Given the material below, return only the lines starting at the line with "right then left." and ending at the line with "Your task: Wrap", exactly as they appear.

★ ★ ★ ★ ★

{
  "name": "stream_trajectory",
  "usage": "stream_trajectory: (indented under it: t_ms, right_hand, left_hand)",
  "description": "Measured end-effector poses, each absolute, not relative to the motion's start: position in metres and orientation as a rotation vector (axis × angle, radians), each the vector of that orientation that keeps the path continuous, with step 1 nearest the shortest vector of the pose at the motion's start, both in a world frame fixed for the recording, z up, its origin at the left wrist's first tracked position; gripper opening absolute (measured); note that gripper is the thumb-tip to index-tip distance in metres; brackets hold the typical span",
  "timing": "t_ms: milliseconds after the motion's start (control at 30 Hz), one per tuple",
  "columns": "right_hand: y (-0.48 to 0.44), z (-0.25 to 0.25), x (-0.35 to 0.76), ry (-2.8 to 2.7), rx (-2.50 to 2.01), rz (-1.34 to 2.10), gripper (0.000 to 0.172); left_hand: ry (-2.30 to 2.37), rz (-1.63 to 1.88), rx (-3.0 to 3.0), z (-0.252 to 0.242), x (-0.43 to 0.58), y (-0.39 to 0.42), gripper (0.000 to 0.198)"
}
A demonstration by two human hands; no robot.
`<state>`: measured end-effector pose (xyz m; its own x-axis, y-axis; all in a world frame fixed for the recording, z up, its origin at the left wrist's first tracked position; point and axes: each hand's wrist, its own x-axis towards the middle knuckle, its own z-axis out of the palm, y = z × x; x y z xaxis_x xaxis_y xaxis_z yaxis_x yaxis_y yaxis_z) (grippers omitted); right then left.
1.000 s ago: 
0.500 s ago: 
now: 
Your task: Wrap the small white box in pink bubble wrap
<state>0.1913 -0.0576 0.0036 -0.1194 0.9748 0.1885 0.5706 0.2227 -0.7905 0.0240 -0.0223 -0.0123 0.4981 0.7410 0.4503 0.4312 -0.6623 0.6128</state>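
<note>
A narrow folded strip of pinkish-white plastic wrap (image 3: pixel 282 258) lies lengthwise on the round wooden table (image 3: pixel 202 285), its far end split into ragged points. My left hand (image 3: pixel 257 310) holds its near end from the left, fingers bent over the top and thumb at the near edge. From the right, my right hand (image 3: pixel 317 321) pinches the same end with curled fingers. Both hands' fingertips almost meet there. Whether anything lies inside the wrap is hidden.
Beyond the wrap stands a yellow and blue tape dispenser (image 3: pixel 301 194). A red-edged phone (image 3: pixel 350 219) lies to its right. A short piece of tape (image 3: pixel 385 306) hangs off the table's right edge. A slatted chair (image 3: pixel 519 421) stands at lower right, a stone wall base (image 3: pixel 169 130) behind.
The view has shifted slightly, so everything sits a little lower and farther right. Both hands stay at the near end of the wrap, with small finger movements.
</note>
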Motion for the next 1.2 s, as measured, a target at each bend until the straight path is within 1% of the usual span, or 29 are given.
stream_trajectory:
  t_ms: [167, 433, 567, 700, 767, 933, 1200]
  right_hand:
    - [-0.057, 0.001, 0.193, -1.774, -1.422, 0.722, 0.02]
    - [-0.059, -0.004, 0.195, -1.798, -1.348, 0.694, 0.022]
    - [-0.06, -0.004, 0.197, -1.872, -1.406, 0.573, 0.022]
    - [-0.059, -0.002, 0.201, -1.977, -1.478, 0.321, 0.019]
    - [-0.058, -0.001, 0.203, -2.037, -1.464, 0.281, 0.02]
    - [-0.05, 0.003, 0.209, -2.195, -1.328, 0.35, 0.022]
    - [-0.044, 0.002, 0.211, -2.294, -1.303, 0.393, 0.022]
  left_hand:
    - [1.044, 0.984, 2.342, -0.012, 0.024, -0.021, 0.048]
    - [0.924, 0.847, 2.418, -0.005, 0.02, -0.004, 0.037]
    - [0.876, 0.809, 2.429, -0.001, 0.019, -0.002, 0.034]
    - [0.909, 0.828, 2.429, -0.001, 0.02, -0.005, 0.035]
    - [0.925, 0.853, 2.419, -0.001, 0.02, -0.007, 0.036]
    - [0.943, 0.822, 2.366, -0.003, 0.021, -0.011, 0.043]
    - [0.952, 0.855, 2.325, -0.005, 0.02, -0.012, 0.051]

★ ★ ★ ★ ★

• [RESPONSE]:
`<state>`: measured end-effector pose (xyz m; its own x-axis, y-axis; all in a world frame fixed for the recording, z up, its origin at the left wrist's first tracked position; point and axes: each hand's wrist, its own x-axis towards the middle knuckle, its own z-axis out of the palm, y = z × x; x y z xaxis_x xaxis_y xaxis_z yaxis_x yaxis_y yaxis_z) (grippers omitted); right then left.
1.000 s ago: 
0.500 s ago: 
now: 
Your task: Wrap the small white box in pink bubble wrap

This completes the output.